Mi mano tiembla de tal manera que a duras penas puedo escribir este relato. Sólo puedo contar lo que he visto, y espero que el tiempo y quizás el sueño me permitan sumergirme en sus profundidades. El momento es el ocaso del día de hoy…
Naltecona asiste a los sacrificios en la gran pirámide, y realiza dos él mismo; corazones ofrecidos a Zaltec y Tezca Rojo. La muchedumbre en la plaza, e incluso los sacerdotes en la pirámide, parecen estar sumidos en una especie de hechizo. Los movimientos se retardan, aumenta la percepción.
Un gran ruido atrae nuestras miradas hacia el cielo, y allí aparece la bestia, una criatura enorme nunca vista en Maztica. Tiene la forma de un pájaro, aunque carece de plumas, y está cubierta de una piel correosa como la de un cocodrilo. Un pico largo, que parece una sierra puntiaguda, sobresale de su garganta. El monstruo se posa lentamente en la cumbre de la pirámide mientras los sacerdotes retroceden espantados. Yo mismo caigo de rodillas.
Naltecona se mantiene firme ante la presencia. Su sobrino Poshtli, vestido con su armadura de Caballero águila, se coloca delante del canciller y levanta su maca para defender a su tío. Las plumas blancas y negras de la capa de Poshtli se extienden desde sus hombros en abierto desafío al monstruo.

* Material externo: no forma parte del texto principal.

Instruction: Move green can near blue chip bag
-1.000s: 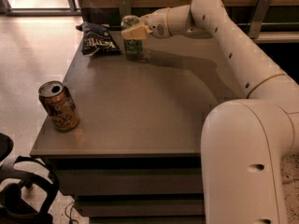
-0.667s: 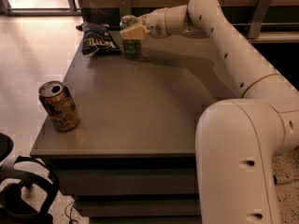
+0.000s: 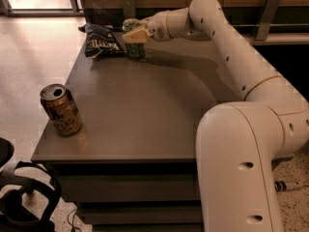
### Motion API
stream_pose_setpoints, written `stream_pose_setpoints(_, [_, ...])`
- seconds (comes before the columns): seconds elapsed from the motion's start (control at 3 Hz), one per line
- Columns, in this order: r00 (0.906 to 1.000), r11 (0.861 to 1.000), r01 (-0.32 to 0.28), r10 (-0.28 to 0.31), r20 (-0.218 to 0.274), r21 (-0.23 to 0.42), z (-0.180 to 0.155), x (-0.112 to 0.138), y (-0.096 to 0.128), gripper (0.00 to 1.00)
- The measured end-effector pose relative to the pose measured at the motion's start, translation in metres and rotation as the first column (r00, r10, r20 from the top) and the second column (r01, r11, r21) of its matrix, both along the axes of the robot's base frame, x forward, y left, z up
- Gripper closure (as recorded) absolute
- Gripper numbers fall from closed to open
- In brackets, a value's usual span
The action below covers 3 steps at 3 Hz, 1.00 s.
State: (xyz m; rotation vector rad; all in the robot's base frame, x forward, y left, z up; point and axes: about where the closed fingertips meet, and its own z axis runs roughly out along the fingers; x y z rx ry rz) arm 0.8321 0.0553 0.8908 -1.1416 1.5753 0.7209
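The green can (image 3: 135,50) stands upright on the grey table (image 3: 145,105) at its far edge, just right of the blue chip bag (image 3: 102,43), which lies flat with white lettering. My gripper (image 3: 133,33) reaches in from the right and is shut on the can's upper part, with a cream finger (image 3: 136,35) across its front. The can's base rests on or just above the tabletop, a small gap from the bag's right edge.
An orange-brown can (image 3: 61,110) with an open top stands near the table's front left corner. My arm (image 3: 231,47) spans the table's right side. A dark chair (image 3: 24,197) is on the floor at the lower left. A wooden wall runs behind the table.
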Motion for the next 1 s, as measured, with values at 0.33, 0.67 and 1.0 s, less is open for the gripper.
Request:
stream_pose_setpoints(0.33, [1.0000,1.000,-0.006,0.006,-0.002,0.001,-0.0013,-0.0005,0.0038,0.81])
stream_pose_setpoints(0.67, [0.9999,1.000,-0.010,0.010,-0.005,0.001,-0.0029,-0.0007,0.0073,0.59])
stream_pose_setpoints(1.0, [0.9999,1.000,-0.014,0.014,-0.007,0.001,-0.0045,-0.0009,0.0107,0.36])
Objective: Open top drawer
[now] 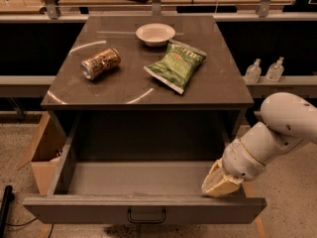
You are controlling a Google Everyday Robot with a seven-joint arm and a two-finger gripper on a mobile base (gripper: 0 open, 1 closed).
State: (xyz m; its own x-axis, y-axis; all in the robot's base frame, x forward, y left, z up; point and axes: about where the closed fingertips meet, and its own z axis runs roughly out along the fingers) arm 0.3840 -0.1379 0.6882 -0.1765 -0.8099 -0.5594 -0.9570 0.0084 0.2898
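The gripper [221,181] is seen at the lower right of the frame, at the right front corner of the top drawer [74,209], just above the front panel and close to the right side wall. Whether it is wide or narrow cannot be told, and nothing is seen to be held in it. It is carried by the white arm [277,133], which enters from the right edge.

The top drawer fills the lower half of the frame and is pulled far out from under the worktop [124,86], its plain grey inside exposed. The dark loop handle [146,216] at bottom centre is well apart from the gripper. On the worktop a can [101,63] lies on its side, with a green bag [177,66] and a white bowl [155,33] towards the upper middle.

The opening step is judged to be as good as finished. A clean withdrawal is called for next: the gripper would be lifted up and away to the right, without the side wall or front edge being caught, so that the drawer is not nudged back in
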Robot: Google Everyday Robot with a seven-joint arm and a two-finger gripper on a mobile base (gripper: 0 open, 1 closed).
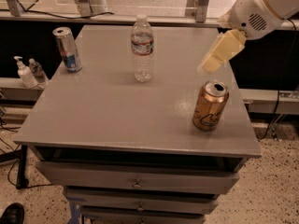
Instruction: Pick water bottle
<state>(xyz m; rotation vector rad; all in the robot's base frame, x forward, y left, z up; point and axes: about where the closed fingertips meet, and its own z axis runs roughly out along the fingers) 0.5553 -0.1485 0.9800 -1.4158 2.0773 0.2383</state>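
Pale cream claw (pixel 210 62) hangs at upper right above the grey tabletop (pixel 117 111), its grip state unclear; the clear ribbed plastic water bottle (pixel 141 50) stands well left, upper centre.

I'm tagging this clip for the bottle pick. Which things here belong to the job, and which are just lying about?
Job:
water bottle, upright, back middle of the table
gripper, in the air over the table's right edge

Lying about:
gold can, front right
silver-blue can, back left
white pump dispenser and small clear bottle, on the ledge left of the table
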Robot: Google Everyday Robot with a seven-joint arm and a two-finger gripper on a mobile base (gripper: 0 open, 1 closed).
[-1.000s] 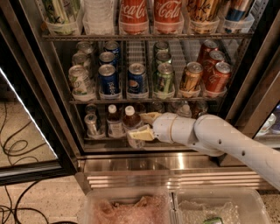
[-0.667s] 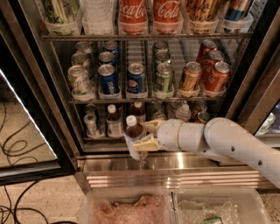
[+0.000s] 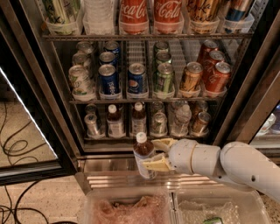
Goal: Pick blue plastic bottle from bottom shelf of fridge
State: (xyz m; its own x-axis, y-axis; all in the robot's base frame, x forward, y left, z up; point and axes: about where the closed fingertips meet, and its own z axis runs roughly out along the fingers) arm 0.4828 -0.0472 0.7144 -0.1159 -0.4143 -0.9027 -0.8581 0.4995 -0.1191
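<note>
My gripper (image 3: 156, 154) is shut on the blue plastic bottle (image 3: 144, 155), a small clear bottle with a white cap, dark brown drink and a whitish label. I hold it upright in front of the fridge (image 3: 52, 87), out past the bottom shelf (image 3: 144, 136) and above the stainless steel base (image 3: 105, 164). My white arm (image 3: 227, 164) reaches in from the right. Two similar bottles (image 3: 115, 121) still stand on the bottom shelf, with small cans and a clear crinkled bottle (image 3: 182, 117) beside them.
The rack above holds soda cans, among them blue Pepsi cans (image 3: 109, 78). The top rack holds Coca-Cola cans (image 3: 134, 12). The glass door (image 3: 22, 131) stands open at left. Two clear plastic bins (image 3: 131, 205) sit below the fridge. Cables (image 3: 13, 148) lie on the floor at left.
My gripper has drawn the bottle out of the bottom shelf, towards the camera and lower, so it now hangs in front of the fridge base.
</note>
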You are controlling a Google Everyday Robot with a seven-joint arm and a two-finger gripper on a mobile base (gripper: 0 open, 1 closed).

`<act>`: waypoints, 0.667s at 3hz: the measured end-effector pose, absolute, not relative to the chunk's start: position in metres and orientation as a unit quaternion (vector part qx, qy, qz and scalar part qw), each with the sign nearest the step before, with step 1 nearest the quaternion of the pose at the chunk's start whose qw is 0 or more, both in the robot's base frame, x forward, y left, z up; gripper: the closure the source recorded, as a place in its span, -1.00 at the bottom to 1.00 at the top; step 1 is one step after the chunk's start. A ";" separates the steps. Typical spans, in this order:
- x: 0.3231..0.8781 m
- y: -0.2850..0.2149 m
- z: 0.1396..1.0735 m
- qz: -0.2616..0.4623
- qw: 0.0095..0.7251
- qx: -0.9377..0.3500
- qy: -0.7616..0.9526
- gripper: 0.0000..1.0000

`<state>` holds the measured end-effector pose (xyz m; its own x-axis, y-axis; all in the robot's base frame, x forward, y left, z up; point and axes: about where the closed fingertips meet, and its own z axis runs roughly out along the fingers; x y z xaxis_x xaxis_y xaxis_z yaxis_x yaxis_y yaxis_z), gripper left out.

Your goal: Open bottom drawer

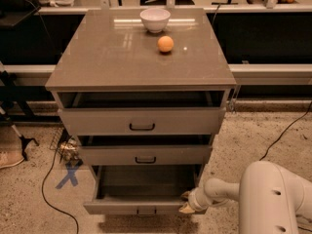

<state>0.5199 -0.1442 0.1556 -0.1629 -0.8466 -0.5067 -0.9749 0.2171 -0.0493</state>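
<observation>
The grey-taupe cabinet (141, 62) has three drawers, all pulled out a little. The bottom drawer (141, 206) is pulled out the furthest and shows its grey inside (146, 182). Its small black bar handle (146, 211) sits at the low edge of the view. My gripper (186, 202) is at the drawer's right front corner, at the end of my white arm (234, 191). The mid drawer (145, 155) and the top drawer (141, 122) are above it.
A white bowl (155, 19) and an orange (165, 44) rest on the cabinet top. A black cable (48, 179) and a blue X mark (68, 175) lie on the floor to the left, beside a small metal object (68, 150). Another cable (287, 130) runs at right.
</observation>
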 end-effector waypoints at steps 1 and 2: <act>0.519 -0.143 0.154 0.147 0.219 -0.609 0.748 -0.47; 0.517 -0.141 0.153 0.149 0.219 -0.609 0.748 -0.93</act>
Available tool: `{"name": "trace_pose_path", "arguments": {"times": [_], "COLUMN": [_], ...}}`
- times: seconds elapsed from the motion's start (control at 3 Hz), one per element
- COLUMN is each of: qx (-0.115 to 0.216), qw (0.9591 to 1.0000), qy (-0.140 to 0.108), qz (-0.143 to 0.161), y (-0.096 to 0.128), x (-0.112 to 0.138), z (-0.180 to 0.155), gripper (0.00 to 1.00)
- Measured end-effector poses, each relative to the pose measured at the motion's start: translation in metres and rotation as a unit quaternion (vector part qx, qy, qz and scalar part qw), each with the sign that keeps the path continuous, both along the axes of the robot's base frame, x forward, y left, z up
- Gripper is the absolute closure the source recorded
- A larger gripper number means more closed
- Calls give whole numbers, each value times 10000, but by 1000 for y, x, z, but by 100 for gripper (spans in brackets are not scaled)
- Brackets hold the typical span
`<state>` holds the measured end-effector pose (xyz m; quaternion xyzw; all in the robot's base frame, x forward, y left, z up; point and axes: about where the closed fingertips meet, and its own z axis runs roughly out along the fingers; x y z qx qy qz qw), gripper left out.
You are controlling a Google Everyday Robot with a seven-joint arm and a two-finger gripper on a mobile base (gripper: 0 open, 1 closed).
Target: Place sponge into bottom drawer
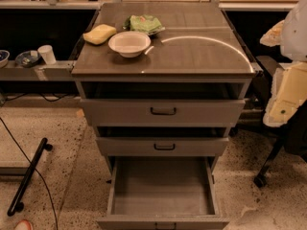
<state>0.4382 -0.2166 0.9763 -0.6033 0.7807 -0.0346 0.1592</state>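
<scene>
Pale yellow soft rectangular sponge (99, 34) lies upper left on the grey cabinet top (201, 54), beside the white round bowl (129, 43); grey metal bottom drawer (163, 188) stands open, lower centre; my gripper (288, 97) hangs at the right edge; wide or narrow, I cannot tell.

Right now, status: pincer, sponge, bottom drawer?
Pincer at right edge, beside grey metal cabinet. Pale yellow soft sponge on cabinet top, back-left of white round bowl. Lowest grey metal drawer pulled open, nothing blocking it.

I see my gripper (286, 97) only as a blur at the right edge, partly cut off. The bottom drawer (163, 186) has its front cropped below.
</scene>
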Motion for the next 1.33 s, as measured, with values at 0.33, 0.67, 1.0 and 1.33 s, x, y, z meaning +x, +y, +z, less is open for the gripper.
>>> {"name": "trace_pose_path", "arguments": {"times": [0.33, 0.67, 1.0, 1.33], "qx": [0, -153, -650, -959], "qw": [10000, 9997, 9947, 9807], "qy": [0, 2, 125, 199], "qz": [0, 178, 789, 1692], "y": [0, 21, 103, 194], "x": [0, 14, 71, 108], "z": [0, -5, -42, -78], "gripper": [0, 0, 0, 0]}}
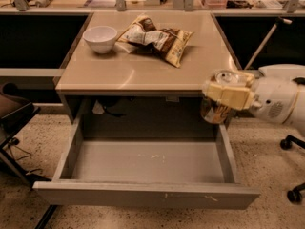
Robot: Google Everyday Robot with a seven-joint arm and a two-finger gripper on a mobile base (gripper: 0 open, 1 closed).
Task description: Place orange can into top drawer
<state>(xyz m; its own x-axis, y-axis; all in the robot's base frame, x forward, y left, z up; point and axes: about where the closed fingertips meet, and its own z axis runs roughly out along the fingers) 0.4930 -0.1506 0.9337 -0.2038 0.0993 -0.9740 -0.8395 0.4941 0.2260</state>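
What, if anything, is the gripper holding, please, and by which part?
The gripper holds the orange can, clamped around its upper body just below the silver top, by the right side of the open top drawer.

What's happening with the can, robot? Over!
Gripper shut on can, at table's right front corner. Can upright, not in drawer yet. Nothing blocking.

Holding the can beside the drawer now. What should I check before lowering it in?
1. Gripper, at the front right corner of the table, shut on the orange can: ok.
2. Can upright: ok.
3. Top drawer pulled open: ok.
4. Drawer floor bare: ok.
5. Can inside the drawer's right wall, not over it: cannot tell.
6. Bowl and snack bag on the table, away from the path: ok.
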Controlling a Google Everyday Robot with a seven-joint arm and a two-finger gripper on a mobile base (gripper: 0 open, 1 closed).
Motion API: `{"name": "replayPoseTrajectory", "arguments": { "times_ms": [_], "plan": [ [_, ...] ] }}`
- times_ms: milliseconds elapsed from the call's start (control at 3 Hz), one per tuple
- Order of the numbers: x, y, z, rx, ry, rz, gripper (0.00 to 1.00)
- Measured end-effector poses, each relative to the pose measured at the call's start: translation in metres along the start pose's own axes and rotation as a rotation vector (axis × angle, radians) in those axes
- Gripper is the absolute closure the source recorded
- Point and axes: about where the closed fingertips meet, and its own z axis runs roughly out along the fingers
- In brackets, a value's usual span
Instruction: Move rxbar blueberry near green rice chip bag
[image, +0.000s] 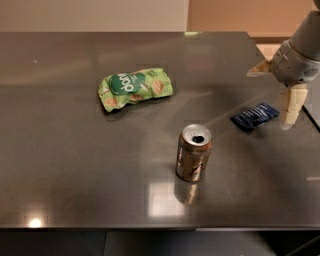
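Beside the flat foil rxbar blueberry (254, 116) on the glossy table (75, 165) hangs the claw (267, 99) (jaws spread, released)

I see even, seemingly overhead light on the dark desk (75, 165), with pale glare patches near its front edge. The end effector (270, 99), spread at the right edge, throws only a faint shadow.

The table (75, 165) looks like dark brushed metal, smooth with a soft sheen. The green rice chip bag (135, 87) is crinkled glossy plastic, the rxbar blueberry (254, 116) dull foil, and the can (193, 152) shiny metal. The gripper (270, 99), just right of the bar, has matt cream fingers (292, 102).
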Motion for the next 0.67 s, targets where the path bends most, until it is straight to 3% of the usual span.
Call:
{"name": "replayPoseTrajectory", "arguments": {
  "times_ms": [667],
  "plan": [
    [0.011,-0.001,0.023,-0.009,-0.015,-0.096,0.00]
  ]
}}
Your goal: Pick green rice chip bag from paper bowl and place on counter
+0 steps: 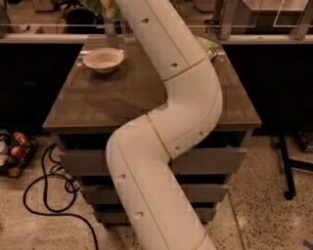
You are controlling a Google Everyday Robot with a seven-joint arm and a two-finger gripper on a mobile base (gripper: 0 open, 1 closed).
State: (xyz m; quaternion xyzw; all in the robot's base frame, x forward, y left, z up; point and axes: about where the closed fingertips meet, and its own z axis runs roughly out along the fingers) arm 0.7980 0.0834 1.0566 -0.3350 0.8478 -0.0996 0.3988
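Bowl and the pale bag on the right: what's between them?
Camera view: the arm crosses between the bowl and the pale bag. The hand is at the top edge, above the counter's far side.

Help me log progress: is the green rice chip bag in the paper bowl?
No, the paper bowl sits empty on the counter; the green rice chip bag hangs by the hand at top.
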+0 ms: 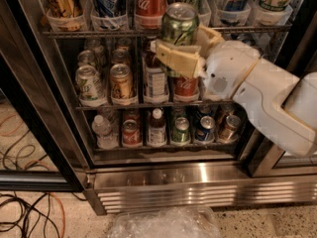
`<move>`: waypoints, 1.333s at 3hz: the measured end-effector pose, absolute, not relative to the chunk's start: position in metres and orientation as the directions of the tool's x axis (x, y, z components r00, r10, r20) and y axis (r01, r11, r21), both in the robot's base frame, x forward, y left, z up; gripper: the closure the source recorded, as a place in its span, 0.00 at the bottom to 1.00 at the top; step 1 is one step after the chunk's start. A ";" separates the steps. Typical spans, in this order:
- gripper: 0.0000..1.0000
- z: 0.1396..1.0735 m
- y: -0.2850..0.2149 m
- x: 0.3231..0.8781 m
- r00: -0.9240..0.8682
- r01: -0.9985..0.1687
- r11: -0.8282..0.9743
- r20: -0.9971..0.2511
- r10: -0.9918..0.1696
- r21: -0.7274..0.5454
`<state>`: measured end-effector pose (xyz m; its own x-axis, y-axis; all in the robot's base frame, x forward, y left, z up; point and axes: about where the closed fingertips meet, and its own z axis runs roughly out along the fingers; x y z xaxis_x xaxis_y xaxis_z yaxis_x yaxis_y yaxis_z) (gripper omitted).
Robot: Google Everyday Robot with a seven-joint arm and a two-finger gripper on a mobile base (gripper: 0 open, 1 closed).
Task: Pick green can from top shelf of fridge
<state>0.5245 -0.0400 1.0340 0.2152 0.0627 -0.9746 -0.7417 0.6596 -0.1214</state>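
Observation:
My gripper (184,49) is shut on the green can (179,26), a tall pale-green can with a silver lid. It holds the can upright in front of the fridge (198,180), out of its holder and just below the top shelf (94,33). A cream finger (173,58) wraps the can's front lower half and another shows behind it on the right. My white arm (267,100) reaches in from the right. On the top shelf a red Coca-Cola can (149,1) stands left of the held can.
The middle rack holds short cans (121,82) and a bottle (155,81). The bottom rack holds more cans (181,129) and bottles (102,130). A dark door frame (34,108) stands at the left. Cables (29,212) and clear plastic wrap (163,224) lie on the floor.

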 end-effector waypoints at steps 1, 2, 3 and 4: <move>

La bestia despliega y bate sus alas, enviando un huracán de viento que barre la pirámide; los sacerdotes se alejan aún más. Por fin también cae Poshtli. Y entonces vemos la voluntad de los dioses.
En el ancho pecho de la criatura aparece una superficie brillante, como obsidiana pulida o una capa de hielo impoluta. Contemplo, atónito, mi propio reflejo en este espejo celestial. Los demás, según me entero después, han visto lo mismo que yo: un reflejo de la pirámide y de los sacerdotes apiñados.
Excepto Naltecona.
El reverendo canciller retrocede dos pasos, la mirada puesta en el espejo. La bestia se adelanta hacia él, y Naltecona no oculta su pavor. Mira durante un minuto y, si bien ningún otro ve la visión concedida a sus ojos, él gime y llora. Se golpea el pecho aterrorizado e incrédulo. Habla de monstruos de dos cabezas, de lanzas de plata y de casas que flotan en el océano.
Entonces la bestia despliega sus alas y remonta el vuelo, y el viento que provoca en su ascensión casi nos arroja al vacío. También Naltecona cae de rodillas y besa las piedras delante de las huellas de la criatura.